Parallel MATLAB: Multiple Processors and Multiple Cores
By Cleve Moler, MathWorks
Parallel MATLAB: Multiple Processors and Multiple Cores
Twelve years ago, in the Spring of 1995, I wrote a Cleve’s Corner titled “Why There Isn’t a Parallel MATLAB.” That one-page article has become one of my most frequently referenced papers. At the time, I argued that the distributed memory model of most contemporary parallel computers was incompatible with the MATLAB memory model, that MATLAB spent only a small portion of its execution time on tasks that could be automatically parallelized, and that there were not enough potential customers to justify a significant development effort.
The situation is very different today. First, MATLAB has evolved from a simple “Matrix Laboratory” into a mature technical computing environment that supports large-scale projects involving much more than numerical linear algebra. Second, today’s microprocessors have two or four computational cores (we can expect even more in the future), and modern computers have sophisticated, hierarchical memory structures. Third, most MATLAB users now have access to clusters and networks of machines, and will soon have personal parallel computers.

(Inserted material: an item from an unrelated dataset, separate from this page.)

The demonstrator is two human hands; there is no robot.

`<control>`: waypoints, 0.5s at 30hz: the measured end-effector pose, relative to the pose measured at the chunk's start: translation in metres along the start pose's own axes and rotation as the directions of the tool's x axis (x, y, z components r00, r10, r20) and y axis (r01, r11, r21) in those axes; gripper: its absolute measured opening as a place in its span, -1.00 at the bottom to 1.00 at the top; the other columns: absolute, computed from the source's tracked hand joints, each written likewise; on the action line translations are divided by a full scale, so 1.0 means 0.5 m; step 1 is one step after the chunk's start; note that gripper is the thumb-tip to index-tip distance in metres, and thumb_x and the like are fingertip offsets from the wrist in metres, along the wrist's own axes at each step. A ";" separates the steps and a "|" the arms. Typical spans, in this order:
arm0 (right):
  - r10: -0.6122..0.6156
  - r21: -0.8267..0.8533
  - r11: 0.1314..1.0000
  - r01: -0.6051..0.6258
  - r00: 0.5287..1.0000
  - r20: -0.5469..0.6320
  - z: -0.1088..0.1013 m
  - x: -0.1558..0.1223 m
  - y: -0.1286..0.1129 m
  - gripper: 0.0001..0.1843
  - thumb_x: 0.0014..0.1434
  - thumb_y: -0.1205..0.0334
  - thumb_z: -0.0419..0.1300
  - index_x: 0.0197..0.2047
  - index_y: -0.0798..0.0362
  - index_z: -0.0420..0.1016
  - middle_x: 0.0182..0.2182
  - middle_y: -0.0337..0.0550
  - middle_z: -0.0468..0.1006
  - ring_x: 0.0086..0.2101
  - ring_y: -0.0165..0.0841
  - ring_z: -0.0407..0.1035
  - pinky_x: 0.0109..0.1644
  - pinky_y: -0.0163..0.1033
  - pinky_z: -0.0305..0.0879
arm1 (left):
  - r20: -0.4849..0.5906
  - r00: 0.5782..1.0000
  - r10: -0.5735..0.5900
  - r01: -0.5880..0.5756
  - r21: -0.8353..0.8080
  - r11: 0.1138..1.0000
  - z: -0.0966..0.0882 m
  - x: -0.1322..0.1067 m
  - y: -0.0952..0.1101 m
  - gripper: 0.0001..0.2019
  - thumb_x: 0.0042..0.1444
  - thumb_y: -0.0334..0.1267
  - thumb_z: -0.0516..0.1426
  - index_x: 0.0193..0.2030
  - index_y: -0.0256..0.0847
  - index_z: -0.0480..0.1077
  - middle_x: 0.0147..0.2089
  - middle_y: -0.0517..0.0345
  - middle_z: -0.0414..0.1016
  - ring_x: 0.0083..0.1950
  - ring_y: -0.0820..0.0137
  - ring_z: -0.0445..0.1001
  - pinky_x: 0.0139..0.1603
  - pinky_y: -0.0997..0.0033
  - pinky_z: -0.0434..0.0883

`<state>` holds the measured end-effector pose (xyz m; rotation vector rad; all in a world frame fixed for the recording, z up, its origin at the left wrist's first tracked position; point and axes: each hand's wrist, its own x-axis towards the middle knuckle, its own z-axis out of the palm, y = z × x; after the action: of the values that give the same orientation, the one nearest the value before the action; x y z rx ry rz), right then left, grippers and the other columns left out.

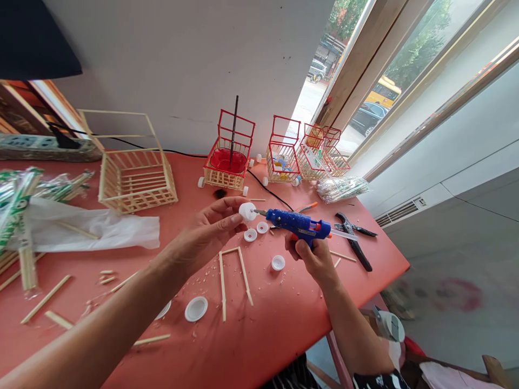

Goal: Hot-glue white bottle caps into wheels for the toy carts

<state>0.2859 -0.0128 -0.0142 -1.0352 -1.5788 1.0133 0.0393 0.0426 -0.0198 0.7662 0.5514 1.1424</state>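
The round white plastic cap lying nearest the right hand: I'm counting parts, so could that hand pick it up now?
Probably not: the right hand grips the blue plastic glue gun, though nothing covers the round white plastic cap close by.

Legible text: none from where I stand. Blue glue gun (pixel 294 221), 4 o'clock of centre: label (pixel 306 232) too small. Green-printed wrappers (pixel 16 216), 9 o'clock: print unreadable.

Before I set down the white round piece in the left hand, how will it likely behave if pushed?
The white round piece would probably roll if stood on edge, given its circular rim. It seems light: the left hand holds it by a fingertip pinch. It may be fairly stiff, as its outline looks round in that pinch.
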 end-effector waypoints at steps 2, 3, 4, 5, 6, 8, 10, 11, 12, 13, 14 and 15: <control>-0.002 0.000 1.000 0.002 1.000 -0.007 0.000 0.000 0.001 -0.47 0.37 -0.26 0.21 -0.23 0.10 0.52 -0.46 -0.19 0.44 -0.56 -0.47 0.18 -0.49 -0.29 0.13 | 0.005 1.000 0.000 0.000 0.001 1.000 -0.001 0.000 0.000 -0.66 0.03 -0.22 0.49 -0.03 -0.14 0.66 -0.06 0.07 0.70 -0.07 0.31 0.63 -0.08 0.39 0.53; -0.001 -0.006 1.000 0.001 1.000 -0.005 -0.001 0.000 0.001 -0.47 0.37 -0.26 0.21 -0.23 0.10 0.52 -0.46 -0.20 0.44 -0.56 -0.47 0.18 -0.49 -0.29 0.13 | 0.010 1.000 0.000 0.000 0.001 1.000 -0.001 0.000 0.000 -0.66 0.03 -0.23 0.48 -0.03 -0.14 0.66 -0.06 0.07 0.70 -0.08 0.32 0.63 -0.08 0.39 0.53; 0.000 -0.013 1.000 0.000 1.000 -0.002 -0.001 0.000 0.002 -0.48 0.37 -0.26 0.21 -0.23 0.10 0.53 -0.45 -0.19 0.45 -0.56 -0.47 0.18 -0.48 -0.29 0.14 | 0.014 1.000 0.001 -0.001 0.000 1.000 -0.001 0.000 0.000 -0.67 0.04 -0.24 0.48 -0.03 -0.13 0.66 -0.06 0.07 0.70 -0.09 0.32 0.63 -0.08 0.39 0.53; 0.002 -0.021 1.000 -0.002 1.000 0.002 -0.001 0.000 0.002 -0.48 0.37 -0.26 0.21 -0.22 0.09 0.53 -0.44 -0.18 0.45 -0.56 -0.47 0.18 -0.48 -0.28 0.15 | 0.016 1.000 0.002 -0.002 -0.002 1.000 -0.001 0.000 0.001 -0.67 0.05 -0.25 0.47 -0.02 -0.13 0.66 -0.06 0.07 0.70 -0.10 0.33 0.63 -0.09 0.39 0.53; 0.006 -0.029 1.000 -0.006 1.000 0.005 -0.001 0.000 0.002 -0.48 0.37 -0.26 0.21 -0.22 0.09 0.53 -0.44 -0.18 0.46 -0.55 -0.46 0.19 -0.48 -0.28 0.15 | 0.015 1.000 0.004 -0.004 -0.005 1.000 -0.001 0.000 0.001 -0.68 0.06 -0.26 0.47 -0.02 -0.13 0.66 -0.06 0.07 0.70 -0.10 0.33 0.63 -0.10 0.39 0.52; 0.017 -0.037 0.999 -0.017 1.000 0.005 -0.001 -0.001 0.001 -0.46 0.37 -0.28 0.20 -0.22 0.09 0.52 -0.43 -0.17 0.47 -0.55 -0.45 0.19 -0.48 -0.27 0.14 | 0.010 1.000 0.007 -0.007 -0.011 1.000 -0.001 0.000 0.002 -0.69 0.06 -0.26 0.46 -0.03 -0.14 0.66 -0.07 0.06 0.70 -0.12 0.33 0.62 -0.11 0.39 0.52; 0.021 -0.041 0.999 -0.021 1.000 0.006 -0.001 -0.001 0.000 -0.45 0.36 -0.30 0.19 -0.23 0.09 0.52 -0.43 -0.16 0.47 -0.55 -0.44 0.20 -0.49 -0.27 0.14 | 0.002 1.000 0.007 -0.007 -0.014 1.000 0.000 0.000 0.003 -0.68 0.05 -0.26 0.47 -0.04 -0.16 0.66 -0.09 0.05 0.70 -0.15 0.35 0.61 -0.13 0.40 0.51; 0.018 -0.040 0.999 -0.018 1.000 0.009 -0.001 -0.001 0.000 -0.45 0.36 -0.30 0.20 -0.24 0.09 0.51 -0.42 -0.15 0.47 -0.55 -0.44 0.20 -0.49 -0.27 0.13 | 0.000 1.000 0.008 -0.008 -0.014 1.000 0.000 0.000 0.003 -0.68 0.05 -0.25 0.48 -0.04 -0.17 0.66 -0.09 0.05 0.70 -0.15 0.35 0.61 -0.13 0.40 0.50; 0.013 -0.038 0.999 -0.012 1.000 0.012 0.000 -0.001 0.000 -0.44 0.36 -0.30 0.20 -0.25 0.09 0.51 -0.42 -0.15 0.46 -0.54 -0.44 0.20 -0.49 -0.27 0.13 | -0.001 1.000 0.008 -0.008 -0.013 1.000 0.000 0.000 0.003 -0.68 0.04 -0.26 0.48 -0.04 -0.17 0.66 -0.10 0.05 0.70 -0.16 0.36 0.60 -0.13 0.41 0.50; 0.007 -0.037 0.999 -0.007 1.000 0.017 0.000 -0.001 -0.001 -0.45 0.35 -0.30 0.21 -0.25 0.09 0.51 -0.42 -0.15 0.46 -0.54 -0.44 0.21 -0.49 -0.27 0.14 | -0.001 1.000 0.009 -0.009 -0.011 1.000 0.000 0.000 0.003 -0.69 0.04 -0.26 0.48 -0.04 -0.16 0.66 -0.09 0.05 0.70 -0.15 0.35 0.60 -0.13 0.41 0.50; 0.005 -0.037 0.999 -0.004 1.000 0.020 0.000 -0.001 -0.001 -0.45 0.35 -0.30 0.21 -0.25 0.09 0.51 -0.42 -0.15 0.46 -0.54 -0.44 0.21 -0.48 -0.27 0.14 | -0.002 1.000 0.010 -0.010 -0.008 1.000 0.000 -0.001 0.003 -0.69 0.05 -0.27 0.47 -0.05 -0.16 0.66 -0.08 0.05 0.70 -0.13 0.35 0.61 -0.12 0.41 0.50; 0.004 -0.038 0.999 -0.003 1.000 0.019 0.000 -0.001 -0.001 -0.45 0.36 -0.29 0.21 -0.25 0.10 0.51 -0.42 -0.15 0.46 -0.54 -0.44 0.21 -0.48 -0.27 0.14 | -0.001 1.000 0.009 -0.009 -0.005 1.000 0.000 -0.001 0.002 -0.70 0.06 -0.28 0.47 -0.05 -0.15 0.67 -0.08 0.06 0.70 -0.11 0.34 0.61 -0.11 0.41 0.51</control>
<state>0.2859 -0.0136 -0.0140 -1.0576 -1.6179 1.0011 0.0387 0.0424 -0.0187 0.7644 0.5462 1.1525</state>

As a result of all these changes, we now have Parallel MATLAB.
MATLAB supports three kinds of parallelism: multithreaded, distributed computing, and explicit parallelism. These different kinds can coexist—for example, a distributed computing job might invoke multithreaded functions on each machine and then use a distributed array to collect the final results. For multithreaded parallelism, the number of threads can be set in the MATLAB Preferences panel. We use the Intel Math Kernel Library, which includes multithreaded versions of the BLAS (Basic Linear Algebra Subroutines). For vector arguments, the MATLAB elementary function library, which includes exponential and trigonometric functions, is multithreaded.
Choosing which form of parallelism to use can be complicated. This Cleve’s Corner describes some experiments that combine multithreaded and distributed parallelism.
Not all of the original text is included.